А Айла рассказывает про большой дом, где жил маленький Урхо, и про то, как родители его и, о видано ли, слуги! – вместо того, чтобы дать Урхо разок прореветься на всю ночь, да тем от страхов отучить, стали зажигать на ночь лампы.
– так не бывает! – доказывают дети друг другу и Айле приходится притихнуть, пока не вспоминают они о ней и об Урхо. Не бывает-то не бывает, а Урхо что же?
А Урхо долго не прожил. Гроза в ночь была, да ветер. Задуло в лампах огоньки, а наутро нашли родители мёртвого сына.
– Как? – дети в ужасе и в трепете. Так тоже не бывает! Они-то знают! Умирают или на охоте, или от лихорадки, или от старости. А чтобы просто…
– Сердце разорвалось от ужаса, – объясняет Айла, – маленький он был.
– Тьфу! – Яако не впечатлён, ещё бы – он сын охотника, и дед его был охотник, и прадед. Там храбрость с рождения вбита, да в суть вплетена.

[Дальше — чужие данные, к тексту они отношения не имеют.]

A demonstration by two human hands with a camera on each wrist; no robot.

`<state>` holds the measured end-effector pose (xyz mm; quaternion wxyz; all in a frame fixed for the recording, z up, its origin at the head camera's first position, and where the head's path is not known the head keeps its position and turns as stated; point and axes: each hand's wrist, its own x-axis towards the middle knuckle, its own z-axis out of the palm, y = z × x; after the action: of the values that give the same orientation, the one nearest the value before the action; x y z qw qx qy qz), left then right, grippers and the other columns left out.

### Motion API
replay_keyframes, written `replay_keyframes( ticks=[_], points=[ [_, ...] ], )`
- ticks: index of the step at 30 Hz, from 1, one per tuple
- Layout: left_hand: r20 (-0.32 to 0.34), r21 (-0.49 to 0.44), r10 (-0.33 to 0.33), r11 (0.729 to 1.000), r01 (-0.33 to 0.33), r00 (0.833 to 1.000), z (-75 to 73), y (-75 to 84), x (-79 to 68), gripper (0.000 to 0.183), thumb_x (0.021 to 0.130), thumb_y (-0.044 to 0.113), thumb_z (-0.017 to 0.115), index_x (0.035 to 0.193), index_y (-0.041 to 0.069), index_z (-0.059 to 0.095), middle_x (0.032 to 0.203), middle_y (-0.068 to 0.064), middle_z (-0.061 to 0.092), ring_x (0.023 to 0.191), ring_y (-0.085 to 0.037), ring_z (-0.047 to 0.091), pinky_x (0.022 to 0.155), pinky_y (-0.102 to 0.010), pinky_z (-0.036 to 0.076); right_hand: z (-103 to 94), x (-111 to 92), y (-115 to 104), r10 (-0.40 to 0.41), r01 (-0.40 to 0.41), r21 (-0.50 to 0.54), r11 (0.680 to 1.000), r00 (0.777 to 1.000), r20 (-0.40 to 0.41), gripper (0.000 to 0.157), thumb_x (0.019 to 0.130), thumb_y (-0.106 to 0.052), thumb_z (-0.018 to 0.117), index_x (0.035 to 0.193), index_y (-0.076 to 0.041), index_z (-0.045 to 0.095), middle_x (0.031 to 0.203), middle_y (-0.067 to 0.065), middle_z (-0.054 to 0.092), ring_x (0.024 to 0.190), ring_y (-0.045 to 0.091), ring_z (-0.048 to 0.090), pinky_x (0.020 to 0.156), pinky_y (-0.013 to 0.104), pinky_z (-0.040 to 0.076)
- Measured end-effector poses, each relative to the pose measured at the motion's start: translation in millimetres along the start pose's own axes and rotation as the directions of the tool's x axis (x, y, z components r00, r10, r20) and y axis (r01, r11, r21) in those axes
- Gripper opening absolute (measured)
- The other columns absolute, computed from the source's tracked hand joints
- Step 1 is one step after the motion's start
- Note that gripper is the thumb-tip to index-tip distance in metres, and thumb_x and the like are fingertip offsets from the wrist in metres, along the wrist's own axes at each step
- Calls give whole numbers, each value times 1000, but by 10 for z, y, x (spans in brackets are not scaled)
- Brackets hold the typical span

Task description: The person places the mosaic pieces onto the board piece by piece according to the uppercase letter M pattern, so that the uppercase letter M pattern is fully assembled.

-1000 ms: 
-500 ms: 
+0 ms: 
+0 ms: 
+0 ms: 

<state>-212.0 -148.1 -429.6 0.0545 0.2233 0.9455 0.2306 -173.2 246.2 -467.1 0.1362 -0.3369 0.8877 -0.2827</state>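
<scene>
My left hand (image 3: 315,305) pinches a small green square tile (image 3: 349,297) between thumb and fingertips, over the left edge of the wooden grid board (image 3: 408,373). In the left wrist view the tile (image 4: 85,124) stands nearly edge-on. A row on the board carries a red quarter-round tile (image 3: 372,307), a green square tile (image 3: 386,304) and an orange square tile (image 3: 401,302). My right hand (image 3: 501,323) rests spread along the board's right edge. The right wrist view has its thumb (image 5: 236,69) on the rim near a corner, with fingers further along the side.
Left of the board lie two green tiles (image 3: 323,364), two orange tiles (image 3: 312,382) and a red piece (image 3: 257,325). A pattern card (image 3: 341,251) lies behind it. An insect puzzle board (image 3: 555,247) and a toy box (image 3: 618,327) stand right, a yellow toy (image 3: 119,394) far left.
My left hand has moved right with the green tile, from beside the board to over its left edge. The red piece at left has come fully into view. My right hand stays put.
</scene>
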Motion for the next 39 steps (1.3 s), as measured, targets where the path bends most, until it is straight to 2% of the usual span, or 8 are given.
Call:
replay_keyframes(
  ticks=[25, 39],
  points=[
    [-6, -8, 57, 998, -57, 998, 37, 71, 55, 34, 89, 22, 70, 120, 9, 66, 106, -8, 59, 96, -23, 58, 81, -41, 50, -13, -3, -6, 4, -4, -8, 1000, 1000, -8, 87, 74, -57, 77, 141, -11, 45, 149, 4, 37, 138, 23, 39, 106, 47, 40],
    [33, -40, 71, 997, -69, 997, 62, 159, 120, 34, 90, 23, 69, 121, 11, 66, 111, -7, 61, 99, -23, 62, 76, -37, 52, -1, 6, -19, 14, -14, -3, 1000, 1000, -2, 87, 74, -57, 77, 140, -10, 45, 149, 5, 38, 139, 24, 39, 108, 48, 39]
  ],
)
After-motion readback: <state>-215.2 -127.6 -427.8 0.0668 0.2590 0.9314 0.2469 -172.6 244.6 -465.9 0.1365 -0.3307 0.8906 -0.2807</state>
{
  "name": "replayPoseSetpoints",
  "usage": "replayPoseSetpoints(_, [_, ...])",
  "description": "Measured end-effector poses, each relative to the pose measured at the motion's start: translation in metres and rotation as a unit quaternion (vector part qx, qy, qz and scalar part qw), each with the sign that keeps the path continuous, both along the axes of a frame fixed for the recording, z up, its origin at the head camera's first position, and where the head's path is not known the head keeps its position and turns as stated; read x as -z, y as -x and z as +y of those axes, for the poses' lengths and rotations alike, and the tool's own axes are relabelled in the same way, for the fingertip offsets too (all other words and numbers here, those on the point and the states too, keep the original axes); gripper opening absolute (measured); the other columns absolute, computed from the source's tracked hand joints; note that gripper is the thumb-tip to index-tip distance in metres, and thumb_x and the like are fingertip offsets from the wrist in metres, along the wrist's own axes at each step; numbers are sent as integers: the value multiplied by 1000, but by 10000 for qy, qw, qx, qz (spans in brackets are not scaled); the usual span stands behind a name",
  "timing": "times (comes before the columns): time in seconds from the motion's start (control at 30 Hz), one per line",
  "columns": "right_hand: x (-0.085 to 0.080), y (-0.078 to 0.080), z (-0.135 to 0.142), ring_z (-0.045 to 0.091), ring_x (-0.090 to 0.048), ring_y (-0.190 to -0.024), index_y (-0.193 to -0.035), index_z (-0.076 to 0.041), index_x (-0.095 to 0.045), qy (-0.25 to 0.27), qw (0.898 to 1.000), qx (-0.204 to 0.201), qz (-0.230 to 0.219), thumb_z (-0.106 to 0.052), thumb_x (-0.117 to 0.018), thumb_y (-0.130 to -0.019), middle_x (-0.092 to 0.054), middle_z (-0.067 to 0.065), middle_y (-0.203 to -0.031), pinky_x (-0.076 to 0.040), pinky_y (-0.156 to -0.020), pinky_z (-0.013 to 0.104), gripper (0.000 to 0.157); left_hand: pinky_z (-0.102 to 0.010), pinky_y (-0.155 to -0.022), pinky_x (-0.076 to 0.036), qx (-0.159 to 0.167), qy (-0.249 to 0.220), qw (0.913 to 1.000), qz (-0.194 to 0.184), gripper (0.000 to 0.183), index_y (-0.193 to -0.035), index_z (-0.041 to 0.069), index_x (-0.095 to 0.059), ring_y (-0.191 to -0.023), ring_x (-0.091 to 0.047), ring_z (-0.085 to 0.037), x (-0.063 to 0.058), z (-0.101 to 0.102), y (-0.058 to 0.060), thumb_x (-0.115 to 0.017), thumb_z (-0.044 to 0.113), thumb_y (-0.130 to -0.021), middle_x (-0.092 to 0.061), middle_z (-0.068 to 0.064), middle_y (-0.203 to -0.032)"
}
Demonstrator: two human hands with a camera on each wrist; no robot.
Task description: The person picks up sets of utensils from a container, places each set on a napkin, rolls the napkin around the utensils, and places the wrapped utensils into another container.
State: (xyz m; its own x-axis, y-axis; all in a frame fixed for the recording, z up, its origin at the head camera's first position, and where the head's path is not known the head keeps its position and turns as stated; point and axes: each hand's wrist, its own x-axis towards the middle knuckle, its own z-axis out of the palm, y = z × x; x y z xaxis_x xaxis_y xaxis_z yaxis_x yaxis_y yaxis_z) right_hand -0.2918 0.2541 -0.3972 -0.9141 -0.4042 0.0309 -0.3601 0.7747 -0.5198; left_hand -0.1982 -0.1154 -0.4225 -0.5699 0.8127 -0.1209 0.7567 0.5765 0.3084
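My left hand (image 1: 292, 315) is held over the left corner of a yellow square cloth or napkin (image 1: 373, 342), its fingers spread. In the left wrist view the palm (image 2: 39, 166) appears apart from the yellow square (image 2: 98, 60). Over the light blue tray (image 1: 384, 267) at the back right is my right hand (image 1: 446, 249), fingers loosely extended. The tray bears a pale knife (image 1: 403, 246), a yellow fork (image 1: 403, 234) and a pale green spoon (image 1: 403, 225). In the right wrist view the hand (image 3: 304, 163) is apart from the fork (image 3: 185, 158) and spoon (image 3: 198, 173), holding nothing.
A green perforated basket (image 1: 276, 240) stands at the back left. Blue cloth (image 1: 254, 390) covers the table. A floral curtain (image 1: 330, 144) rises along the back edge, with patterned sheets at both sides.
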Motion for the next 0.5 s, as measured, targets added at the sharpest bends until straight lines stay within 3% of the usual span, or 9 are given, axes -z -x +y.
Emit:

Это и объясняет Айла, говорит о том, что разные люди.
– Ты вот, Яако, тоже, верно, чего-нибудь боишься, – дразнит Айла и Яако даже задыхается от возмущения: он? Боится? Да отец его на охоту обещался взять! Зимой!
– Белебеня! Белебеня! – среди детей гвалт. Они не верят Яако, не хотят верить, не могут – всем же известно, что на охоту зимой ходят только мужчины из опытных охотников. Год был голодным, и если от встречи с шатуном ещё увернуться можно, то волки всегда скопом идут, окружают. Никто не возьмёт с собою дитя родное на такую охоту – обузой будет.
Яако обижается и уже порывается уйти, но Айла говорит тихо:
– Положили Урхо в деревянный ящик, да опустили ящик тот в землю…
Вот же! ящик! В землю! И этому не верят дети – всем же известно, что так не хоронят. Укутывают тело в серую холщевину, да в землю. Не повезло если зимой, тогда за ночь нужно столько перевести и масла, и дерева, чтобы землю прогреть… а тут ящик!